Version Changes
Revised. Amendments from Version 1
In version 2 of the abstract manuscript, we revised in background by added more information about the needed to treat hyperlipidemia to prevented metabolic and CV diseases, and the importance of found natural remedies that might potentially be antihyperlipidemia agents with minimal side effects. The aims of study had confirmed. The added information in methods about the used of male mice as research subjects to avoided bias caused by hormonal differences between male and female mice.The used of quail yolk as High Fat (HFC) food to increase cholesterol levels in mice. The quail yolk consumed was based on information from literature and preliminary studies.
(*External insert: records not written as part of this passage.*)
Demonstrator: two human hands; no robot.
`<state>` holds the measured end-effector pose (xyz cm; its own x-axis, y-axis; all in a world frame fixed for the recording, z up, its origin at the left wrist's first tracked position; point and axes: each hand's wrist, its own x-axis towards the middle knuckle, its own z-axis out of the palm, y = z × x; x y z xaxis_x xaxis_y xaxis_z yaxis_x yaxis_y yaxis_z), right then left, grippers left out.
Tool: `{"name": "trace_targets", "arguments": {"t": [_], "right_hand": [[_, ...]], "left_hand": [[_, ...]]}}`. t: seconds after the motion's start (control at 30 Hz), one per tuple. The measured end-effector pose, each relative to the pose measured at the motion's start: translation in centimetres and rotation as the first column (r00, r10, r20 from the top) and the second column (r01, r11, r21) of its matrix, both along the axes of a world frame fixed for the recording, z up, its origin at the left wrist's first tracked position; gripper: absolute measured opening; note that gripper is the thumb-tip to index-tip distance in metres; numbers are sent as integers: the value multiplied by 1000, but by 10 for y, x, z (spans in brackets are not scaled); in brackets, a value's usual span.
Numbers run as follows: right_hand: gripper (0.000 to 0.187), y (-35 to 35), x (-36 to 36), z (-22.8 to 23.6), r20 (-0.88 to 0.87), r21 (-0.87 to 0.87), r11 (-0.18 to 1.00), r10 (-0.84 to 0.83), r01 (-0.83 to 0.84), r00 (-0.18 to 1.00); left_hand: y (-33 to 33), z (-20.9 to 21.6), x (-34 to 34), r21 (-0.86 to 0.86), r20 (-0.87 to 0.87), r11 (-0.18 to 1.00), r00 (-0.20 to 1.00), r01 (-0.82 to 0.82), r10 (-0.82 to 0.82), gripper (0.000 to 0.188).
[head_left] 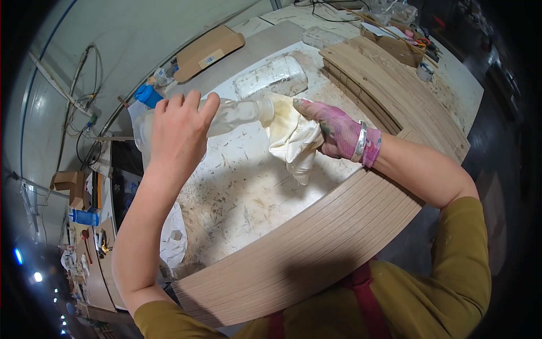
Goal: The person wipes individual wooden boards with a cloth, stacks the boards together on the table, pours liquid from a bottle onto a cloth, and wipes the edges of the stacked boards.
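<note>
While the left hand (180, 133) wraps a clear plastic bottle (226, 116) tipped over the dusty workbench (237, 186), the gloved right hand (333, 130) pinches a soft cream cloth (291, 141) at its mouth; the bottle looks light, slick, best gripped mid-body.

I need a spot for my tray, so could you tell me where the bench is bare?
Free: the dusty white top between the cloth and the curved wood strips. Crowded: behind the hands, by the plastic jar and cardboard.
</note>
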<state>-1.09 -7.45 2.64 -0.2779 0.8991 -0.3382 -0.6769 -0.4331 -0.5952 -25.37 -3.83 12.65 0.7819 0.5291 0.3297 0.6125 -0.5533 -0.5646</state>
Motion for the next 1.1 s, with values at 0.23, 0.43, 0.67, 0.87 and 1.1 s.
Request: {"name": "trace_targets", "arguments": {"t": [0.23, 0.43, 0.67, 0.87, 1.1], "right_hand": [[36, 5, 3, -4, -10, 59, 998, 25, -24, 1000], [37, 1, 4, 1, 55, 41, 996, 80, -82, 995], [38, 5, 3, -11, 15, 43, 992, 117, -117, 993], [39, -3, 2, -2, 30, 48, 995, 85, -86, 996], [54, 10, -3, -29, 482, 351, 906, 40, -235, 875]], "left_hand": [[-21, 6, 9, -54, 18, 996, 997, 71, -70, 48], [-29, 4, 7, -78, -2, 993, 996, 89, -89, 49], [-12, 11, 0, 16, -4, 999, 999, 32, -32, 39], [-25, 1, -6, -52, -28, 999, 1000, 11, -13, 47], [-21, -14, -28, -88, 5, 995, 999, -40, 41, 52]]}}
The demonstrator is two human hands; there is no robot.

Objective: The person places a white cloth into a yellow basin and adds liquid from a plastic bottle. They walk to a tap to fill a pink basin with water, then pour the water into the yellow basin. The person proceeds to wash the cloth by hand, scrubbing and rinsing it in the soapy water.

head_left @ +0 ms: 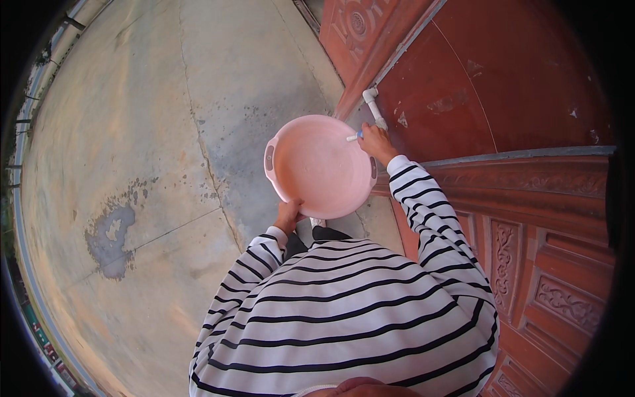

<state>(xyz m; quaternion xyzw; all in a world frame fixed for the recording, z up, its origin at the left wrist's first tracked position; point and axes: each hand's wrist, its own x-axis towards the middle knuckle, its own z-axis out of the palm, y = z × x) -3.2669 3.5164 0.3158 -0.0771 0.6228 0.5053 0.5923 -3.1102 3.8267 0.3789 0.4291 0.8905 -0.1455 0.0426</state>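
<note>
A round pink plastic basin (317, 165) is held out in front of me, its open side up. Grey inserts mark the handles on its left and right sides. My left hand (288, 216) grips the near-left rim, thumb over the edge. Above the basin's right rim, my right hand (377, 143) is closed around a white plastic tap (352, 138) with a blue part, mostly hidden by the fingers. The tap's white end points left over the basin. A white pipe (375, 109) with an elbow runs down to that hand. Whether water stands in the basin, I cannot tell.
Red panels (450, 86) with a grey edge stand close on my right, above carved reddish woodwork or moulding (503, 258). Cracked concrete ground (152, 119) spreads to the left, with a dark wet-looking patch (114, 241). My dark shoe (329, 233) shows below the basin.
</note>
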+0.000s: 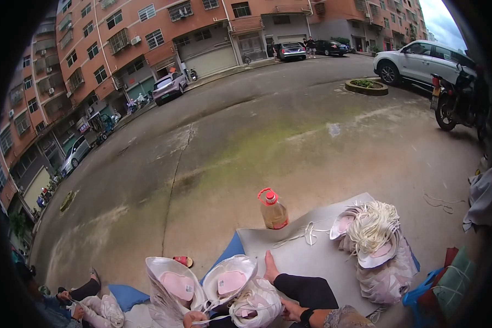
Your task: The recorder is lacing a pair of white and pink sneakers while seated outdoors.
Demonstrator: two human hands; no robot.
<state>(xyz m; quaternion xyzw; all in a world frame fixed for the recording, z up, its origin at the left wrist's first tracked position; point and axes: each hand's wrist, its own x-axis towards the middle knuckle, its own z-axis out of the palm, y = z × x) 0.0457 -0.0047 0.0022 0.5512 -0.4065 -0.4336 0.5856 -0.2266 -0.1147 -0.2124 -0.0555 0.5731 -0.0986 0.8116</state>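
Observation:
Two white, cupped pieces that look like shoe uppers, a left one (176, 284) and a right one (230, 280), lie before me with pink linings and small printed labels. Beside them sits a round bundle of white uppers (257, 306) wound with laces, in my lap. At the lower edge, my left hand (195, 318) is closed on a thin white lace (210, 319). My right hand (293, 310) presses its fingers against the bundle's right side; its fingertips are partly hidden. My bare foot (270, 267) rests on a grey sheet.
The grey sheet (317, 257) carries a stacked bundle of uppers with laces (374, 235) at right. A bottle with a red cap (273, 210) stands at its far edge. A red slipper (183, 261) lies nearby. Another person (76, 306) handles white pieces at left. Parked cars and a motorcycle (456, 104) stand beyond.

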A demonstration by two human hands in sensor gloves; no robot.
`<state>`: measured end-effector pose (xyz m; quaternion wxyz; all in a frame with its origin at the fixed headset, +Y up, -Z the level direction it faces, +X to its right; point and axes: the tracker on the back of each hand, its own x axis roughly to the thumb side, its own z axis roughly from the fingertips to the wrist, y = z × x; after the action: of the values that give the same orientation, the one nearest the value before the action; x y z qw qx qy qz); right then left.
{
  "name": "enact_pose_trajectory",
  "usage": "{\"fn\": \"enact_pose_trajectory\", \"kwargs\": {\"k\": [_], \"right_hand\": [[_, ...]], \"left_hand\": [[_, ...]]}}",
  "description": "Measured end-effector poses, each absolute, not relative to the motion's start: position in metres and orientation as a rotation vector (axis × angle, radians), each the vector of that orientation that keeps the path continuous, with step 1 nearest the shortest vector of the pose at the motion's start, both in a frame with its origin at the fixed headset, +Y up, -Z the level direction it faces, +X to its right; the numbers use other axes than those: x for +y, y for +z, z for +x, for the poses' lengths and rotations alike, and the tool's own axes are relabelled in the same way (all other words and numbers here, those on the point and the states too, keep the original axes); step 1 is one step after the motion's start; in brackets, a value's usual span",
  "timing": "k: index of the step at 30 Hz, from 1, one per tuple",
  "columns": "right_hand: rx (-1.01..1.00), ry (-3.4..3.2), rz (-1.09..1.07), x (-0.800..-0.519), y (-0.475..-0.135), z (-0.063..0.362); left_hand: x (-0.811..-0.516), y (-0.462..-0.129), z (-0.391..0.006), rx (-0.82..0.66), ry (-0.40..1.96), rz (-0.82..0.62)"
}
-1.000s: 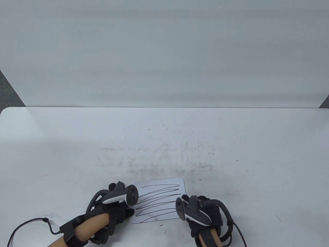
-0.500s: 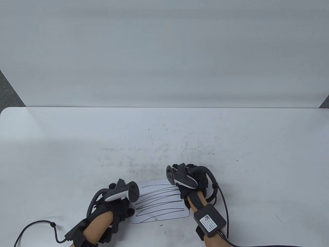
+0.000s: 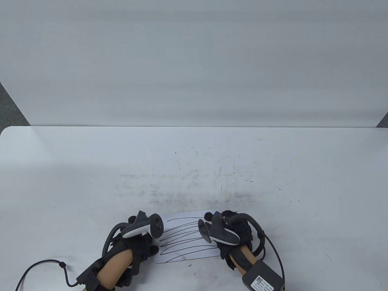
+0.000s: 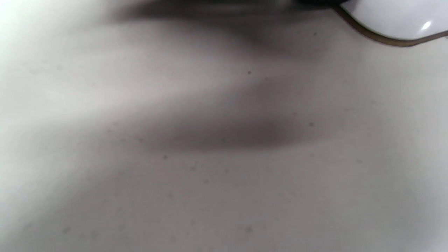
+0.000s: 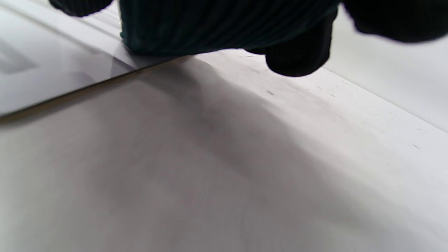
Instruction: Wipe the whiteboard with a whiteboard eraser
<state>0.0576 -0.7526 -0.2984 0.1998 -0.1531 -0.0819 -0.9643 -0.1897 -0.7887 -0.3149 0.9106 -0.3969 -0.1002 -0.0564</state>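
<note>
white smudged table under small scribbled whiteboard, pale backdrop behind

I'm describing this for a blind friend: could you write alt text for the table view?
Two gloved hands work at a small whiteboard covered in black scribbled lines, lying near the front of a scuffed white table. The left hand rests on its left edge; the right hand covers its right side.

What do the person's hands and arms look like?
Both the left hand and the right hand wear black knit gloves. A grey and white tracker with a dark ring sits on each. The forearms are bare. Black cables loop off them, and a black box with a white label rides the right wrist.
</note>
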Motion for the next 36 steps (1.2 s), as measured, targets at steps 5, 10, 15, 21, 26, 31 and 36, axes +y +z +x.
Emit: {"fn": "enact_pose_trajectory", "kwargs": {"k": [5, 10, 15, 21, 26, 31, 36], "right_hand": [[-0.275, -2.641, -0.498, -0.751, -0.246, 0.062], [-0.297, -2.640, -0.475, -0.748, -0.245, 0.064], [-0.291, -2.660, -0.446, -0.748, -0.271, 0.056], [-0.237, -2.677, -0.388, -0.747, -0.327, 0.039], [-0.244, -2.716, -0.353, -0.745, -0.357, 0.030], [-0.228, -2.714, -0.375, -0.748, -0.348, 0.034], [-0.237, -2.680, -0.419, -0.745, -0.308, 0.044]], "left_hand": [[-0.790, -0.314, -0.192, -0.219, -0.084, -0.814], [-0.791, -0.314, -0.193, -0.228, -0.067, -0.815], [-0.791, -0.315, -0.193, -0.229, -0.048, -0.837], [-0.791, -0.315, -0.193, -0.233, -0.051, -0.837], [-0.790, -0.314, -0.191, -0.241, -0.068, -0.821], [-0.790, -0.314, -0.190, -0.243, -0.072, -0.815], [-0.789, -0.314, -0.190, -0.237, -0.086, -0.797]]}}
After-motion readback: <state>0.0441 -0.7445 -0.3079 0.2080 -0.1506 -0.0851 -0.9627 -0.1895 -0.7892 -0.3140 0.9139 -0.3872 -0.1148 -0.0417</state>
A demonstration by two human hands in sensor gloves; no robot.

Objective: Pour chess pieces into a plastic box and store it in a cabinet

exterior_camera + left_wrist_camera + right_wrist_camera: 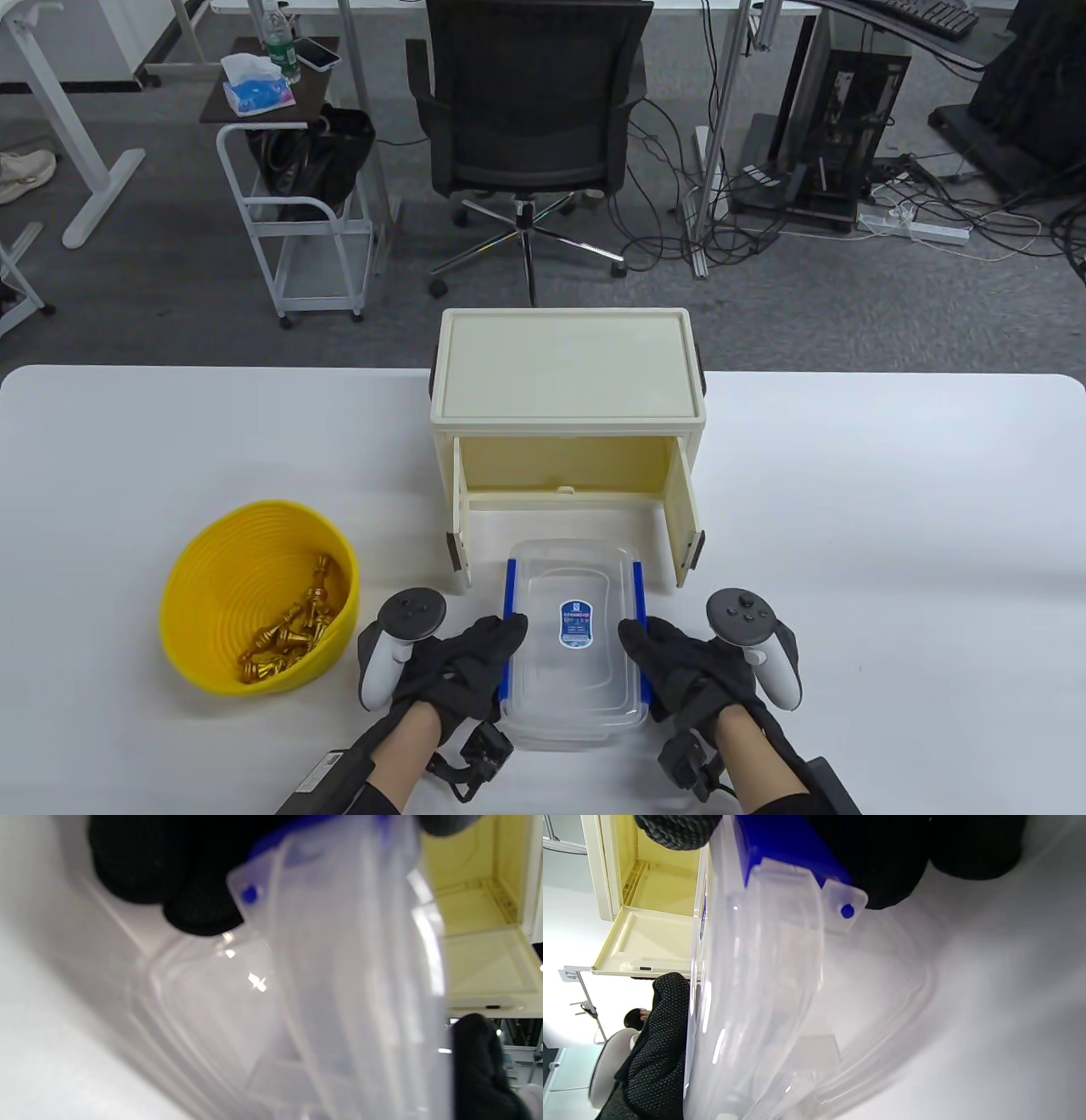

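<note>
Both hands, L [450,671] & R [691,671], grip lidded plastic box [573,645] sides, just before open cabinet [568,399]; chess pcs [293,637] in yellow bowl [212,586].

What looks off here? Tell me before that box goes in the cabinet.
The plastic box, lid on, looks empty, while the gold chess pieces still lie in the yellow bowl. Nothing looks spilled or damaged.

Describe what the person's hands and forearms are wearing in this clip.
Both the left hand and right hand wear black knit gloves. A white-and-grey, controller-like tracker with a round dark top sits on each. Black modules and cables sit at the wrists; the forearms are bare, with dark sleeves further up.
</note>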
Details of the results with the addition of the mean value ± SD in the cholesterol level of each groups, but detailed information was not disclosed in the mice's body weight results because the results did not significantly difference. We have compiled new words to conclude this research for the better as part of the conclusion. We stated that the study was conducted for 28 days but we gave Cinnamomum Burmani for 14 days.
Abstract
Background: Hypercholesterolemia is a condition where cholesterol levels in the body exceed the normal range. If the condition is longer, it can cause metabolic and cardiovascular diseases. The therapy of synthetic drugs has side effects that can be fatal (rhabdomyolysis). Needed to find natural remedies with minimal side effects. There are many nutritional components contained in cinnamon, such as cinnamaldehyde. The cinnamaldehyde, a substance that is thought to affect cholesterol levels. The study aims to determine the efficacy of Cinnamomum burmannii in lowering total cholesterol levels of mice (Mus musculus) given high-fat feed.
Methods: This is an experimental study with a pre-post control study design. The groupings were performed by a simple random sampling method. The male mice were divided into five groups (n=6/group): 1) negative control (aquadest); 2) positive control of high-fat containing food (HFC; quail yolk); 3) HFC + cinnamon extract (CE; dose 2mg/20g body weight (BW); 4) HFC + CE (dose 4mg/20gBW); 5) HFC + CE (dose 8mg/20gBW). The study was conducted for 28 days. Consumption of quail yolk as HFC to increasing cholesterol in mice. The intervention of CE started on day 15 and ended on day 28. Measurement of total cholesterol and BW of mice was performed on days 0, 14 and 28.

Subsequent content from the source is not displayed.